## Exercise details
Reproduce, exactly and in full, only the lines below from the one containing "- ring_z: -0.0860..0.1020" through the one containing "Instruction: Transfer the".

## Given data
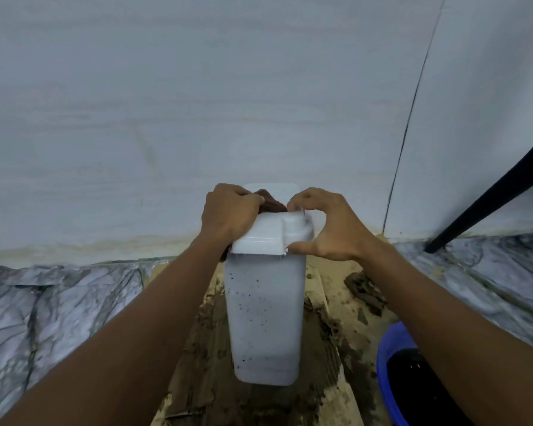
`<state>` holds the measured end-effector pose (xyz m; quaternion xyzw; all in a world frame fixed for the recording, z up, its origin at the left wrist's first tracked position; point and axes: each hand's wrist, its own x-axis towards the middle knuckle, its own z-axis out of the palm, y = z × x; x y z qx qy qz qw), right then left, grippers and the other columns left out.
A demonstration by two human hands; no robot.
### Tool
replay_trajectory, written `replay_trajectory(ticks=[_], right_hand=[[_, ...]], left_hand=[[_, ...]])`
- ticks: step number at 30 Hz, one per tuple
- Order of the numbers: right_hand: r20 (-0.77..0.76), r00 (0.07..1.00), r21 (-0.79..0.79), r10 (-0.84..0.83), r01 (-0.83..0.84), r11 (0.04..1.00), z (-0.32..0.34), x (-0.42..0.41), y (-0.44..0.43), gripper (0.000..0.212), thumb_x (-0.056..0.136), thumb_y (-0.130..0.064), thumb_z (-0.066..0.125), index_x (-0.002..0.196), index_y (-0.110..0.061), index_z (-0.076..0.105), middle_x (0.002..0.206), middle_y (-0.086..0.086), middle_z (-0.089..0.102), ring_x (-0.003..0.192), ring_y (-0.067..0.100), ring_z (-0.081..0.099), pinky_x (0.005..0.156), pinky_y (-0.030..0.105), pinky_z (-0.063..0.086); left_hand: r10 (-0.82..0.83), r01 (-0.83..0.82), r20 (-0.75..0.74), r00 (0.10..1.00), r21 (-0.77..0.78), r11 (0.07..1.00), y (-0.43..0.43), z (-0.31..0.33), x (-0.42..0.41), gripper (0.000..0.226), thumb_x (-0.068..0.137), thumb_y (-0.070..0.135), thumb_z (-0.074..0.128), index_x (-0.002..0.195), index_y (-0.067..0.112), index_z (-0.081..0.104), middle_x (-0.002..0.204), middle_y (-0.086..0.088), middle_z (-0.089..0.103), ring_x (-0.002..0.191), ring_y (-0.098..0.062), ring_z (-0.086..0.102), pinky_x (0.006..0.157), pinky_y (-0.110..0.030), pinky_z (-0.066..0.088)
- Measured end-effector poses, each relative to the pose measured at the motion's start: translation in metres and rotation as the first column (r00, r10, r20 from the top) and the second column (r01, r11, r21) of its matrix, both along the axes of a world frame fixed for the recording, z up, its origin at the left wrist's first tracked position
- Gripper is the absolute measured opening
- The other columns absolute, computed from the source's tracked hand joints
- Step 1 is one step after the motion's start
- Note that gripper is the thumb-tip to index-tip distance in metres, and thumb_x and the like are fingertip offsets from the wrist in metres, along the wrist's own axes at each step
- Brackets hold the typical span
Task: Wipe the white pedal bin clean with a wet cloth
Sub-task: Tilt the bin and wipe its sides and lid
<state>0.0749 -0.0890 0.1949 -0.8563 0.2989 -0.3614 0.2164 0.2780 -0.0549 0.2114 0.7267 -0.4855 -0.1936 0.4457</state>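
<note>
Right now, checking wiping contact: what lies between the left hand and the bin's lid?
A brown cloth, gripped by the left hand on the lid; head view.

Bin (pixel 263 318) before wall (pixel 136 103), basin (pixel 388 345) at right

I saw two bare forearms reaching forward from the lower corners, the left forearm (pixel 120 333) rising from the bottom left and the right forearm (pixel 443 318) from the bottom right, converging at the middle. The left hand (pixel 228 215) lay knuckles up, its fingers curled round a dark cloth (pixel 271 202). The right hand (pixel 330 229) arched just beside it, fingertips bent onto the top of the lid (pixel 259 238) and thumb pressed against its near corner. Both wrists were fairly straight.
</note>
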Motion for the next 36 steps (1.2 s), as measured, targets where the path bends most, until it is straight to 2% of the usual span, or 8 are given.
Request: replay_trajectory(ticks=[5,8,13,16,21,25,31,36], right_hand=[[-0.034,0.999,0.112,-0.009,0.012,0.994,0.004,0.003,-0.018,0.077,0.058,-0.022,0.094,0.127,-0.021,0.059,0.115,-0.007,0.063,0.113,0.017,0.056,0.103,0.045,0.045],[0.031,1.0,0.176,0.001,-0.006,0.984,0.004,0.007,-0.025,0.071,0.055,-0.021,0.092,0.116,-0.024,0.055,0.113,-0.009,0.06,0.111,0.013,0.057,0.099,0.044,0.05],[0.056,0.998,0.189,0.017,-0.028,0.982,0.006,0.012,-0.04,0.055,0.058,-0.022,0.089,0.107,-0.021,0.064,0.112,-0.005,0.063,0.109,0.014,0.058,0.1,0.045,0.05],[0.087,0.996,0.198,0.03,-0.047,0.979,0.006,0.015,-0.048,0.05,0.058,-0.019,0.091,0.103,-0.022,0.068,0.109,-0.006,0.066,0.108,0.014,0.059,0.099,0.045,0.051],[0.144,0.988,0.232,0.058,-0.091,0.968,0.002,0.013,-0.062,0.052,0.058,-0.019,0.09,0.105,-0.022,0.069,0.111,-0.009,0.066,0.112,0.01,0.059,0.102,0.039,0.05],[0.204,0.978,0.262,0.053,-0.107,0.959,-0.003,0.017,-0.074,0.051,0.059,-0.018,0.083,0.107,-0.019,0.068,0.11,-0.009,0.066,0.114,0.012,0.058,0.103,0.041,0.049],[0.257,0.964,0.285,0.074,-0.149,0.947,-0.009,0.021,-0.096,0.047,0.061,-0.012,0.078,0.107,-0.014,0.066,0.109,-0.006,0.063,0.114,0.019,0.056,0.095,0.037,0.047],[0.312,0.947,0.276,0.082,-0.173,0.946,-0.013,0.022,-0.104,0.047,0.06,-0.009,0.075,0.106,-0.008,0.065,0.106,-0.004,0.061,0.107,0.015,0.057,0.089,0.034,0.048]], left_hand=[[0.012,-0.012,-0.002,1.0,0.044,0.999,-0.019,0.009,0.002,0.027,0.078,0.035,0.07,0.086,0.012,0.08,0.088,-0.003,0.075,0.084,-0.017,0.066,0.088,-0.045,0.057],[0.012,-0.011,-0.014,1.0,0.055,0.998,-0.029,0.014,0.005,0.034,0.078,0.035,0.071,0.094,0.006,0.08,0.097,-0.01,0.076,0.091,-0.022,0.069,0.09,-0.045,0.057],[-0.131,0.129,0.0,0.991,0.171,0.977,-0.04,0.028,0.009,0.012,0.086,0.034,0.07,0.08,0.026,0.076,0.097,-0.001,0.072,0.086,-0.017,0.065,0.065,-0.032,0.046],[-0.225,0.218,0.006,0.974,0.228,0.949,-0.035,0.035,0.015,0.015,0.091,0.034,0.065,0.09,0.029,0.079,0.095,0.007,0.072,0.082,-0.013,0.065,0.064,-0.034,0.048],[-0.203,0.196,-0.034,0.979,-0.138,0.971,-0.016,-0.002,0.024,0.03,0.099,0.039,0.053,0.105,0.033,0.082,0.109,0.015,0.077,0.098,-0.006,0.07,0.074,-0.033,0.055],[-0.127,0.1,-0.021,0.992,-0.493,0.864,-0.009,-0.057,0.012,0.051,0.106,0.043,0.032,0.137,0.02,0.065,0.142,0.0,0.062,0.139,-0.015,0.049,0.117,-0.042,0.037],[0.046,0.062,0.164,0.985,-0.601,0.797,-0.016,-0.125,0.0,0.052,0.109,0.027,0.039,0.16,0.021,0.03,0.171,0.0,0.019,0.158,-0.016,0.014,0.127,-0.036,0.019],[0.109,0.215,0.476,0.872,-0.575,0.79,-0.012,-0.161,0.007,0.048,0.108,0.026,0.04,0.152,0.008,0.042,0.166,-0.016,0.027,0.153,-0.033,0.02,0.126,-0.04,0.02]])
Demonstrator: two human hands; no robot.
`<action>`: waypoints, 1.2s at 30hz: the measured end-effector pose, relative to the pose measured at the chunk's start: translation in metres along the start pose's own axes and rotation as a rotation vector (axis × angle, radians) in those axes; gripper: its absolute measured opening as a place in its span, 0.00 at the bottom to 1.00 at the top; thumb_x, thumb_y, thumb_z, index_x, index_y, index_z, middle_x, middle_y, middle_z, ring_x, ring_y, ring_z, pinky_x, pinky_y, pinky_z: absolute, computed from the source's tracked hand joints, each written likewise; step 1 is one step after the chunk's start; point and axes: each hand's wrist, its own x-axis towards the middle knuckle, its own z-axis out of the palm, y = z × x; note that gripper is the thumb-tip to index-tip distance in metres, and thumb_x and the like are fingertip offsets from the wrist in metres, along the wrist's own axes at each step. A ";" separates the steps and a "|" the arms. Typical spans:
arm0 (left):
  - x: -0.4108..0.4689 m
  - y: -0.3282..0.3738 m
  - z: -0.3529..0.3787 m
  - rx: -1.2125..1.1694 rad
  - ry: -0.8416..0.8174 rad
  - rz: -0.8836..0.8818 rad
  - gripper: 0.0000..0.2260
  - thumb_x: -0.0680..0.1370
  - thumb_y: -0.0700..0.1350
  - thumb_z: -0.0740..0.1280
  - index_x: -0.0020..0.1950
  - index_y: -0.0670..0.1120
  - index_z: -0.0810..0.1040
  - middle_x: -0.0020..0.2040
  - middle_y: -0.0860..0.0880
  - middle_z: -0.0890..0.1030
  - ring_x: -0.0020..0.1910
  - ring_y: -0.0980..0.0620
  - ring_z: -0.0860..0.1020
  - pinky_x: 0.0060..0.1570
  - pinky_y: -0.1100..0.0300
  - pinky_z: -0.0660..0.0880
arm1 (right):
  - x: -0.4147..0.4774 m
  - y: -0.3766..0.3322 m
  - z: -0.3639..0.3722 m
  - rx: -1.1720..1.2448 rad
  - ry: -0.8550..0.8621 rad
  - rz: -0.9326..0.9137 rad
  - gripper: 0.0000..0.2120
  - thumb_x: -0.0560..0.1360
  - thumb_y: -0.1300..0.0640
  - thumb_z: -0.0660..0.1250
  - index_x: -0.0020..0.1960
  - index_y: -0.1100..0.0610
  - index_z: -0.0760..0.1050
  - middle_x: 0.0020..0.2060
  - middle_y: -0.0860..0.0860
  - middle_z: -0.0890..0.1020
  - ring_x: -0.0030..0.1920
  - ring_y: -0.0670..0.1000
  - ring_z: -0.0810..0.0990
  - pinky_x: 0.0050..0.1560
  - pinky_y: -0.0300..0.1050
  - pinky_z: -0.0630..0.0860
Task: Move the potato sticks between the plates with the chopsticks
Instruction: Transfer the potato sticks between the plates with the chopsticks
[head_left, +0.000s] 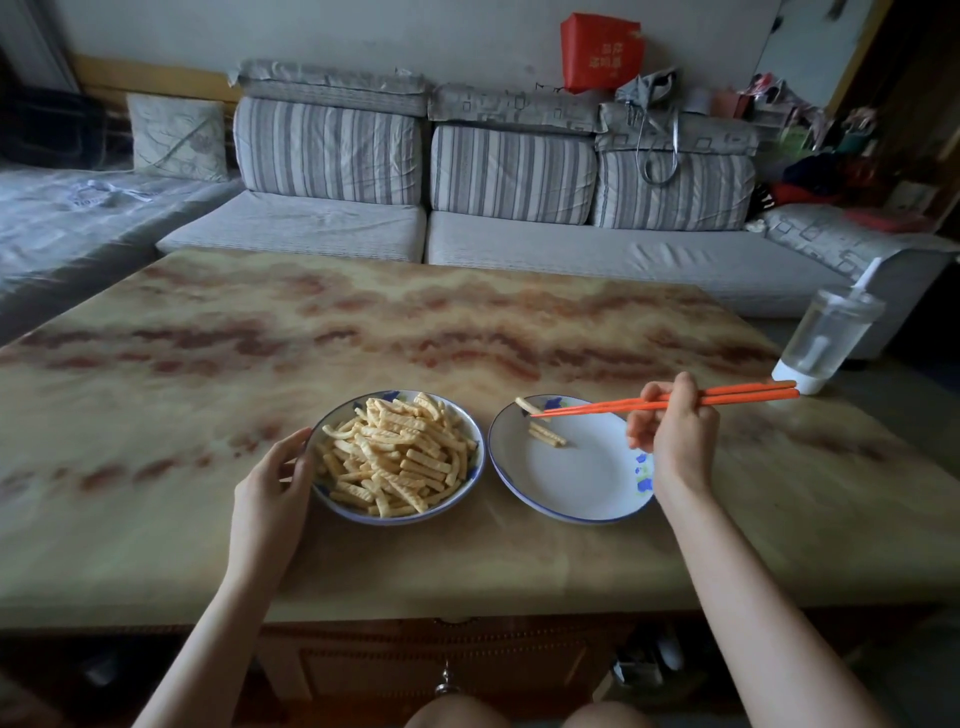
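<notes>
Two white plates with blue rims sit side by side on the marbled table. The left plate (470, 480) is heaped with ridged potato sticks (395, 460). My left hand (278, 483) rests against its left rim. The right plate (587, 483) holds two sticks (548, 435) lying near its far left. My right hand (675, 421) grips a pair of orange chopsticks (727, 399), pointing left over the right plate. Their tips pinch one potato stick (527, 405) above that plate's far-left rim.
A clear lidded cup with a straw (826, 338) stands at the table's right edge. A grey striped sofa (467, 208) runs along behind the table (363, 322). My knees show below the table's near edge.
</notes>
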 end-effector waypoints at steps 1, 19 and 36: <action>0.000 0.000 0.000 -0.002 -0.002 -0.003 0.13 0.79 0.42 0.64 0.63 0.48 0.78 0.48 0.52 0.80 0.46 0.57 0.77 0.40 0.70 0.69 | 0.003 0.002 -0.006 -0.022 0.011 -0.006 0.21 0.81 0.55 0.50 0.32 0.60 0.68 0.15 0.51 0.70 0.15 0.50 0.66 0.19 0.33 0.61; 0.000 0.000 0.000 0.005 -0.001 0.000 0.13 0.79 0.43 0.64 0.63 0.47 0.78 0.48 0.51 0.80 0.46 0.57 0.76 0.39 0.73 0.67 | -0.016 0.000 0.008 0.027 -0.116 -0.005 0.21 0.82 0.54 0.50 0.34 0.60 0.69 0.16 0.51 0.70 0.15 0.48 0.66 0.19 0.31 0.61; -0.001 0.002 0.000 -0.005 0.003 0.001 0.13 0.79 0.44 0.64 0.63 0.47 0.78 0.51 0.50 0.81 0.48 0.57 0.76 0.39 0.74 0.67 | -0.048 0.016 0.042 -0.102 -0.390 -0.059 0.24 0.83 0.50 0.50 0.34 0.61 0.70 0.17 0.55 0.70 0.17 0.52 0.66 0.21 0.37 0.62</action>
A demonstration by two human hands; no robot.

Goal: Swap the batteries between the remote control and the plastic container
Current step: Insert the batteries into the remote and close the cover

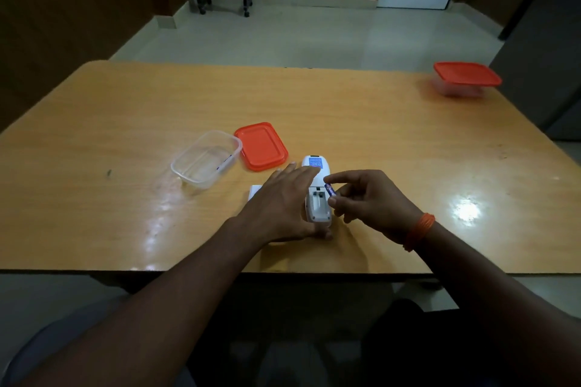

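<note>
Now, left hand (pixel 283 198): I'm pressing straight fingers on the white plastic remote control (pixel 323 217).
Remote: lying face down, long axis running away from me.
Right hand (pixel 371 195): I'm pinching the small blue cylindrical battery (pixel 330 190) over the open compartment (pixel 317 202), roughly lengthwise.

Remote (pixel 314 166) lies on the worktop (pixel 125 104), middle, near the front edge, back up, battery bay (pixel 319 203) at my end. My left grip (pixel 283 201) rests on its left side, fingers flat across it. My right grip (pixel 371 198) is just right of it, pinching a battery (pixel 330 190) over the bay's right edge. Small cover (pixel 255 192) just left of remote, partly under my left grip. Open container (pixel 206 159) left and behind remote, with a second battery (pixel 227 162) in it against its right wall. Loose lid (pixel 261 146) flat between open container and remote. Lidded container (pixel 465 80) well apart, far right corner.
</note>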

## Response for this exercise
  - ring_z: -0.0860..0.1020
  - pinky_x: 0.0060..0.1570
  - pinky_y: -0.1100..0.0300
  - pinky_z: -0.0660..0.0880
arm1 (right):
  - x: -0.4147..0.4774 m
  - y: -0.3766..0.3322 m
  - z: -0.3639..0.3722 m
  - rx: -1.1720..1.2448 rad
  - ry: -0.8550..0.8621 rad
  - rz: -0.9326..0.9137 rad
  - gripper: 0.0000..0.2120
  - thumb_x: -0.0560..0.1360
  - thumb_y: -0.1300..0.0640
  - thumb_z: -0.0660..0.1250
  - index_x: -0.0020..0.1960
  - index_y: -0.1100..0.0610
  - index_z: -0.0760..0.1050
  - middle_x: 0.0020..0.2060
  - middle_y: -0.0860..0.0860
  - middle_z: -0.0890..0.1020
  - ring_x: -0.0030..0.1920
  - ring_y: -0.0670..0.1000
  - ring_z: -0.0810..0.0990
  - pinky_x: 0.0050..0.1560
  - pinky_y: -0.0300..0.1050
  - pinky_z: -0.0630..0.0860
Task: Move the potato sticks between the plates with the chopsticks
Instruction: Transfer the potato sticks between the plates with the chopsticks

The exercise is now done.